Contact: Jeannette Spalding jeannette.spalding@case.edu 216-368-3004 Case Western Reserve University

The mysterious condition once known as "water on the brain" became just a bit less murky this week thanks to a global research group led in part by a Case Western Reserve researcher. Professor Anthony Wynshaw-Boris, MD, PhD, is the co-principal investigator on a study that illustrates how the domino effect of one genetic error can contribute to excessive cerebrospinal fluid surrounding the brains of mice a disorder known as hydrocephalus. The findings appear online July 17 in the journal Neuron.

Cerebrospinal fluid provides a cushion between the organ and the skull, eliminating waste and performing other functions essential to neurological health. Within the brain there are four spaces or ventricles where cerebrospinal fluid flows. Hydrocephalus can be damaging when excessive cerebrospinal fluid widens spaces between ventricles and creates pressure to brain tissue. In humans, hydrocephalus can cause a host of neurological ailments: impairment of balance and coordination, memory loss, headaches and blurred vision, and even damage to the brain.

"Most of the time, hydrocephalus is caused by some sort of physical blockage of the flow of cerebrospinal fluid, so called obstructive hydrocephalus. We demonstrated instead that malfunction of specific genes the Dishevelleds (Dvl genes) triggered hydrocephalus in our mouse models.

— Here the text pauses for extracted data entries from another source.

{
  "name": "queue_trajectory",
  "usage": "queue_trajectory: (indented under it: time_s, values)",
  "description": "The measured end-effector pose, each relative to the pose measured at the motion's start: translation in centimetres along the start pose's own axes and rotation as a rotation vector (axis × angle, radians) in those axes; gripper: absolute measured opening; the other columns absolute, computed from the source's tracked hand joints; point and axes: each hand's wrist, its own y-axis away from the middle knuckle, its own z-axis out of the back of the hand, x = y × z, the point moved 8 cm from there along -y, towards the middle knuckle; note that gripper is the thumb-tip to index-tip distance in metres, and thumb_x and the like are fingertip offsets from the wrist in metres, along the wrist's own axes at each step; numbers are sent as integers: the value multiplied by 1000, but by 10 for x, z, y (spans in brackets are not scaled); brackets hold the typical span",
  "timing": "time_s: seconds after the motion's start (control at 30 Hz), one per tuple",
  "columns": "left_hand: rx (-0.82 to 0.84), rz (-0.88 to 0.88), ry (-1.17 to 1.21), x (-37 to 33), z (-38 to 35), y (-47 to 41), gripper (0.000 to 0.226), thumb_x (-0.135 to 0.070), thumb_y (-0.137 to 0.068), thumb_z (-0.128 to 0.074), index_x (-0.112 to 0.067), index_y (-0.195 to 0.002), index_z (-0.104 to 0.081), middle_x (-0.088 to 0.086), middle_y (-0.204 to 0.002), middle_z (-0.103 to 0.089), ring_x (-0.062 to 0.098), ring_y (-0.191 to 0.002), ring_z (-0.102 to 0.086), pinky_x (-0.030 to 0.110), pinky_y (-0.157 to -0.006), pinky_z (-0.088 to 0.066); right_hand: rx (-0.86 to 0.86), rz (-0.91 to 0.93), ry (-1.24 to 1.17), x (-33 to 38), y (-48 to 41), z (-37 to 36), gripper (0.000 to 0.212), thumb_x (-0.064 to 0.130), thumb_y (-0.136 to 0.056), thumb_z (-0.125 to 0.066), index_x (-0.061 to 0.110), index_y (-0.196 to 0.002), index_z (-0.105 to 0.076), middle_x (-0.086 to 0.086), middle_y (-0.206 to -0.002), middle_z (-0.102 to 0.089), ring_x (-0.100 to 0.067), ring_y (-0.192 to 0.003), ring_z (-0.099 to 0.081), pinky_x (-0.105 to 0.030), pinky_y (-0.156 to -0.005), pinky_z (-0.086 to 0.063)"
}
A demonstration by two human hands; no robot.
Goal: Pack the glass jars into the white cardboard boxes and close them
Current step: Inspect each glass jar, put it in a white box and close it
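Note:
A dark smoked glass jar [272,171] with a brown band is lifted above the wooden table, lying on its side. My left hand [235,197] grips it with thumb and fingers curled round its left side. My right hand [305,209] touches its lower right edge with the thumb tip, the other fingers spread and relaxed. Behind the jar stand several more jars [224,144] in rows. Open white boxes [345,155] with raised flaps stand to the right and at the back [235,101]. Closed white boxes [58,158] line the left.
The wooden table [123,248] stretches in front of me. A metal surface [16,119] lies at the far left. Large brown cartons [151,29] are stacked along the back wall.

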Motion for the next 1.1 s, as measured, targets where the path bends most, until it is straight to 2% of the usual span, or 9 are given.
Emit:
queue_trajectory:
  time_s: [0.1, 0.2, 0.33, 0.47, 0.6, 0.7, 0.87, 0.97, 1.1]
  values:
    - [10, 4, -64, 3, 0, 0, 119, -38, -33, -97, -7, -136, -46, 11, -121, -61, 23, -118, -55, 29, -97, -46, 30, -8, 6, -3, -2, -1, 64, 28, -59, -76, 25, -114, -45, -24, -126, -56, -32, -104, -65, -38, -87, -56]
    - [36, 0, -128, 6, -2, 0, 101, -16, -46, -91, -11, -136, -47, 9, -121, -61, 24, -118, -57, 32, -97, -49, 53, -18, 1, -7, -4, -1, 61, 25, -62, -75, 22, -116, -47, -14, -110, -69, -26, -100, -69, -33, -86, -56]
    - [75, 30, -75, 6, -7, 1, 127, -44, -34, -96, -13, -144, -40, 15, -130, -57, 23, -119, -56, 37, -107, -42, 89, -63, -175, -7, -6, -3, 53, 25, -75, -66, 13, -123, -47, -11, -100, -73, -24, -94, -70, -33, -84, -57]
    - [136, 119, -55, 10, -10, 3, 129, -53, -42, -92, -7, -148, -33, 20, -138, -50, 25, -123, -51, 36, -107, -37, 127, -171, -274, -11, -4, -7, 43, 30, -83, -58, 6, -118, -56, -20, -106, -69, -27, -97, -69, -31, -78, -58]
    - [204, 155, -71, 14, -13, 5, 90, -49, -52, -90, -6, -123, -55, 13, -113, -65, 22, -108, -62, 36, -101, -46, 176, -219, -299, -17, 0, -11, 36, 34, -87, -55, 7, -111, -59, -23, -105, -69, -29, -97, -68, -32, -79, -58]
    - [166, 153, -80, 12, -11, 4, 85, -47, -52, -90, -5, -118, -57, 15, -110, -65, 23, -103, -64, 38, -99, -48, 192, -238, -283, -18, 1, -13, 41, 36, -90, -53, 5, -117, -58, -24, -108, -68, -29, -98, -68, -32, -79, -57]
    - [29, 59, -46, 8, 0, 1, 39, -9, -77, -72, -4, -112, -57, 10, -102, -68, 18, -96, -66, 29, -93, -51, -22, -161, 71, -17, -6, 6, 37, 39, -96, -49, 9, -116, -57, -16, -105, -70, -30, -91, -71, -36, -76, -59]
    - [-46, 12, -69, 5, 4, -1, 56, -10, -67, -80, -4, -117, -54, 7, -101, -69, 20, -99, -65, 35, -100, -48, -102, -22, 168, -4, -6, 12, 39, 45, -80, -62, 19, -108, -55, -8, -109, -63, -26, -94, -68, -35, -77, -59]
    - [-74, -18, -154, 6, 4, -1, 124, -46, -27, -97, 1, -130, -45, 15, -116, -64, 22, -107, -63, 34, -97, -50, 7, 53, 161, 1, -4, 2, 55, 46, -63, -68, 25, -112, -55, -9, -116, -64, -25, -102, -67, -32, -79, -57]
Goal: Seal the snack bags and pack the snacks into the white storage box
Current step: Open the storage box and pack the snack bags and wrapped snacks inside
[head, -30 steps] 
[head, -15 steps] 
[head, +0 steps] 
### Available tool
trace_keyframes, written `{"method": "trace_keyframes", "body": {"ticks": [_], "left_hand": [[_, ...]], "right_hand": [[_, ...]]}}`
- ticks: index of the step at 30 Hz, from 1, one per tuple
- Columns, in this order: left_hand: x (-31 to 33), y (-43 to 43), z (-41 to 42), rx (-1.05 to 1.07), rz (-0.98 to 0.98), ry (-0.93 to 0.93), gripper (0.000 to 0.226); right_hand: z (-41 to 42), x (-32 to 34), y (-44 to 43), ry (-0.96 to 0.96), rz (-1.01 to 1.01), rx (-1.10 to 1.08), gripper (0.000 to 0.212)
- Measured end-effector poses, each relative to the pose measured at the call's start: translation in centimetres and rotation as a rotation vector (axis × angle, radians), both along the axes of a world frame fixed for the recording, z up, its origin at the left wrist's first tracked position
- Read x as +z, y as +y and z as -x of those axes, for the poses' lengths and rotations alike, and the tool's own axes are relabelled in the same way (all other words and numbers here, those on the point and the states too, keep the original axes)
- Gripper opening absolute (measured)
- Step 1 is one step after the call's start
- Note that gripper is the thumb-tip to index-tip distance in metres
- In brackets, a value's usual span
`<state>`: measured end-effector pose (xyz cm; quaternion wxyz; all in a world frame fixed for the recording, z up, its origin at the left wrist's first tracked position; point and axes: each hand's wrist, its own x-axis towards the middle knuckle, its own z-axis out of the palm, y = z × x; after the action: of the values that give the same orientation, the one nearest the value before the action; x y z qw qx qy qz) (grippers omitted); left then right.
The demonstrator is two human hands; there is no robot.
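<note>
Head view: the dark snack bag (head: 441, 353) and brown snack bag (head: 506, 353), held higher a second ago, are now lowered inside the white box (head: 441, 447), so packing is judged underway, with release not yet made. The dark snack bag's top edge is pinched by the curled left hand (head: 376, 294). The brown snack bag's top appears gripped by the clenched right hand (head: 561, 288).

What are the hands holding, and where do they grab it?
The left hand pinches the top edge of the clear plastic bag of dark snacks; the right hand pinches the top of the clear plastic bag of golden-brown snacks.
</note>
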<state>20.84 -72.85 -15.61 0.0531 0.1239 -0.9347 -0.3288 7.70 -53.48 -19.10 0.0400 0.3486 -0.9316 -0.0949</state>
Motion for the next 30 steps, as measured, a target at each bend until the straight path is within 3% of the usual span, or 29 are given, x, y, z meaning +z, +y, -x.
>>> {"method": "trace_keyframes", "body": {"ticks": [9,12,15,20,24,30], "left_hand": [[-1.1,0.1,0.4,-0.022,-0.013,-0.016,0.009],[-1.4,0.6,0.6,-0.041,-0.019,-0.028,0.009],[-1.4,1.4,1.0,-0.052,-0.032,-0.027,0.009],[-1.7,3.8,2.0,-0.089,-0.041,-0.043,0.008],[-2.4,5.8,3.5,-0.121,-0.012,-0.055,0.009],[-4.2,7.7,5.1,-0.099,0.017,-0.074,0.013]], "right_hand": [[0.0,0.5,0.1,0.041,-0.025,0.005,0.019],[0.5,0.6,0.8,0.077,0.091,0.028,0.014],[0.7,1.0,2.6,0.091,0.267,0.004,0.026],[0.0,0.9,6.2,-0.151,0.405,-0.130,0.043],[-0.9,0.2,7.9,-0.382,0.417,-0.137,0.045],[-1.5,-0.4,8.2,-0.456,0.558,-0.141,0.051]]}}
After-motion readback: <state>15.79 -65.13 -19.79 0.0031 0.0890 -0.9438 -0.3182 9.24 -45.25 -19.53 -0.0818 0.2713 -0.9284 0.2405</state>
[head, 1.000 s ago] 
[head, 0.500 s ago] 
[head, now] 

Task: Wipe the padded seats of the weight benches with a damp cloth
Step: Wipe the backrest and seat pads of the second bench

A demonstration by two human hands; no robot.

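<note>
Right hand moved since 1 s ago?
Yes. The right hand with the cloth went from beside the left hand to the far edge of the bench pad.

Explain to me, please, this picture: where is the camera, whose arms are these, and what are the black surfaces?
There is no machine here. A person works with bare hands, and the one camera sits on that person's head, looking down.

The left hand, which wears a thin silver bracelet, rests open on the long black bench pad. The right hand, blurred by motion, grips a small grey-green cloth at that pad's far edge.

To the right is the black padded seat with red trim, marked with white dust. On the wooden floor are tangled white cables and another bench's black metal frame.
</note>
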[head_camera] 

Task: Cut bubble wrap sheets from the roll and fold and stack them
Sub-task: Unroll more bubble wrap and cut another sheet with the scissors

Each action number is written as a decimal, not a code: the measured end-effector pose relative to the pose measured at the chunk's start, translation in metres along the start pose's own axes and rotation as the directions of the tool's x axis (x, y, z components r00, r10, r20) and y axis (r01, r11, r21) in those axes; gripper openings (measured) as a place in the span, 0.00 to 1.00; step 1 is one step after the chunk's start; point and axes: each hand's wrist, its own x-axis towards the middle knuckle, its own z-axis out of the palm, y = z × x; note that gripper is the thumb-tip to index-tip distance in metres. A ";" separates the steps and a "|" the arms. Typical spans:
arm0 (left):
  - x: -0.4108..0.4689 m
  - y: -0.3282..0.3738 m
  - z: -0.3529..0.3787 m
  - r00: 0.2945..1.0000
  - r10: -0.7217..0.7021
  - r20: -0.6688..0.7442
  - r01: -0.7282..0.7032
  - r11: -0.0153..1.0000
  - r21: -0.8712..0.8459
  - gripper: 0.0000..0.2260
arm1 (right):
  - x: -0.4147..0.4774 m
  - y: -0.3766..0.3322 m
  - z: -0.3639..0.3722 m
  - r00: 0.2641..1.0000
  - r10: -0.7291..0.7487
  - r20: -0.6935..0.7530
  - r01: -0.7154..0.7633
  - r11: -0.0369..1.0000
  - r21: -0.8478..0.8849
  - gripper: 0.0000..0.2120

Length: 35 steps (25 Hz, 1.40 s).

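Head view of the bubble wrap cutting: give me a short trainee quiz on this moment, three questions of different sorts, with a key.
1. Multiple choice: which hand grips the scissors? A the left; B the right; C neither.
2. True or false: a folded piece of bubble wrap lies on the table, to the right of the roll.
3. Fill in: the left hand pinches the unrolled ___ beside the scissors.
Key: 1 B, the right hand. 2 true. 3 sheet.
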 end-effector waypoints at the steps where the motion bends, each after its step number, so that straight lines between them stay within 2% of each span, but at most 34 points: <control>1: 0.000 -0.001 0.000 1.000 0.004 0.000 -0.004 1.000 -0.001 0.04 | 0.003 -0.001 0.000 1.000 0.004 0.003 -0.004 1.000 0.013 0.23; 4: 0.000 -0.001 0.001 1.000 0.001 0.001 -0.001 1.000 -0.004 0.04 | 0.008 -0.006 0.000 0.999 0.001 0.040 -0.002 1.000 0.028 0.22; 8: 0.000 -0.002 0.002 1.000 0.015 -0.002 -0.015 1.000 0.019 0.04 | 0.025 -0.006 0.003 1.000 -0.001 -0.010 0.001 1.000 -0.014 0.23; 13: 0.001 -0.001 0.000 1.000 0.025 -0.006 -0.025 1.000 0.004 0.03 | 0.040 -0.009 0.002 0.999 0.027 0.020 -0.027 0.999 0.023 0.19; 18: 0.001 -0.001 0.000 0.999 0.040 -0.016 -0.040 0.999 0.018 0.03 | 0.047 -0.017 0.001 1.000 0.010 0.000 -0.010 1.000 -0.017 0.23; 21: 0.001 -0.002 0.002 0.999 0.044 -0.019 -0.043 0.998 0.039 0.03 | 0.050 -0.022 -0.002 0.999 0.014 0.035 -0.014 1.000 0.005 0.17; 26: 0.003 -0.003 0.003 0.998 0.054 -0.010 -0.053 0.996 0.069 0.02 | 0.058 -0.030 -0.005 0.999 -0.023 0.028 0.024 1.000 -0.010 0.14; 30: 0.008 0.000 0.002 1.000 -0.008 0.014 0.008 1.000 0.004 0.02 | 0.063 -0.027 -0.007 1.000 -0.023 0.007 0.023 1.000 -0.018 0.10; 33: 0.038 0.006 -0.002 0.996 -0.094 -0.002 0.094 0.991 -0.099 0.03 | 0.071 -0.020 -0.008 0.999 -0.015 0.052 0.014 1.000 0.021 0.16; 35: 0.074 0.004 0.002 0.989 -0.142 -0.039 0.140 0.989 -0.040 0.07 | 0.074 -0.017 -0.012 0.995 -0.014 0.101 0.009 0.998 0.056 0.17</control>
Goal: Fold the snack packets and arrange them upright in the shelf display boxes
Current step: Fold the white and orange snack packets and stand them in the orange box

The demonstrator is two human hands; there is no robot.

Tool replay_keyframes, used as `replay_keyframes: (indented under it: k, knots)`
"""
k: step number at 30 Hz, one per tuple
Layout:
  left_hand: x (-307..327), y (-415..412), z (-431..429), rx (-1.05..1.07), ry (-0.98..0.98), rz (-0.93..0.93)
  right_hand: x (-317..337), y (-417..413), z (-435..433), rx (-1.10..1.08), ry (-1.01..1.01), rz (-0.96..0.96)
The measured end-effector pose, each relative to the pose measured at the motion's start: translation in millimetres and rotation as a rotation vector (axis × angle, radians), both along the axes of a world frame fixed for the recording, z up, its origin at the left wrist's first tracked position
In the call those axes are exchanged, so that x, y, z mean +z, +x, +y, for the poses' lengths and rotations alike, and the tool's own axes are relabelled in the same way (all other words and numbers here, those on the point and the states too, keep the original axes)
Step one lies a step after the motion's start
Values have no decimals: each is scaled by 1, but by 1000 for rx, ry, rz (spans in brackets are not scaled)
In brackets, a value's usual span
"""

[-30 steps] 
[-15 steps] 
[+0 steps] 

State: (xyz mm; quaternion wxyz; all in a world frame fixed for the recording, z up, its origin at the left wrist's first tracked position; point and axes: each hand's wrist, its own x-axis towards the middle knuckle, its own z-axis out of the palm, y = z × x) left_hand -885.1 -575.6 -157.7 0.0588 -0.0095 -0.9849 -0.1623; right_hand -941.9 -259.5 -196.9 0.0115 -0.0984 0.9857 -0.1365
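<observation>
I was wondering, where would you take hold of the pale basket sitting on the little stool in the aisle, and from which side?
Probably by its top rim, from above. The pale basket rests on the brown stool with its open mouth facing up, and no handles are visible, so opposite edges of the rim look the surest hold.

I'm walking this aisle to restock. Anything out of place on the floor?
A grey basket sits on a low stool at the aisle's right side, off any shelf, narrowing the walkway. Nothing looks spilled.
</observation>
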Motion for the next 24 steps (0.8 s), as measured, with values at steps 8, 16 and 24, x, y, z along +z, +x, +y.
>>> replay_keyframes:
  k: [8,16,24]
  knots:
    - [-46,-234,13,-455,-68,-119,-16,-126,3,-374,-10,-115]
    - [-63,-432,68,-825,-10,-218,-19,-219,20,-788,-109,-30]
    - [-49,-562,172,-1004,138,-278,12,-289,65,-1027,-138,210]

These genes regulate the precise placement and alignment of cilia within ependymal cells that move cerebrospinal fluid throughout the brain," said Wynshaw-Boris, MD, PhD, James H. Jewell MD '34 Professor of Genetics and Chair, Department of Genetics and Genome Sciences, Case Western Reserve University School of Medicine. "This discovery paves the way for more focused research to determine if similar mechanisms can cause hydrocephalus in humans."

Scientists are still at the most nascent stages of understanding different causes and kinds of hydrocephalus. In some instances, the root sources are genetic; in others, the fluid accumulation is attributed to complications of premature birth. This project illuminates one way in which genetic influences contribute to the condition.

Wynshaw-Boris began this collaborative research while a professor in pediatrics at the Institute for Human Genetics and the Eli and Edythe Broad Center of Regeneration Medicine and Stem Cell Research at the University of California at San Francisco (UCSF) before coming to Case Western Reserve in June 2013. For this hydrocephalus project, he joined fellow principal co-investigator, Arturo Alvarez-Buylla, PhD, professor of neurological surgery, and the Heather and Melanie Muss Endowed Chair, Department of Neurological Surgery, UCSF, in conducting research that proved in mice that Dvl genes regulate the placement and polarity of cilia in ependymal cells that line the ventricles of the brain.

A cilium is a slender protuberance projecting from many cells. In the ependymal cells, multiple cilia protrude from each cell as a bundle or patch, which resembles a horse's tail when beating to move cerebrospinal fluid efficiently. Each cilium must be anchored, sized and shaped correctly, properly placed and aligned in relation to other cilia within the same cell, and the alignment of cilia between cells is also necessary so that the cilia beat with precision to achieve proper movement of fluid in the right direction. It is all about excellent organization: the wrong size, shape or angle of rotation of the bundle of cilia will impede the smooth and appropriate directional flow of the cerebrospinal fluid.

The work in mice by Shinya Ohata, PhD, and Jin Nakatani, PhD, co-first authors who worked in the Alvarez-Buylla and Wynshaw-Boris labs, respectively, and their colleagues demonstrated how normal versus Dvl-deficient mice fared in terms of cilia function. They examined cilia from the ependymal cells of normal mice and found the cilia to be well organized and correctly placed within and between ependymal cells. Investigators even viewed in real time through fluorescent imaging the intricacy with which well-orchestrated cilia swayed to move fluid along in a normal fashion.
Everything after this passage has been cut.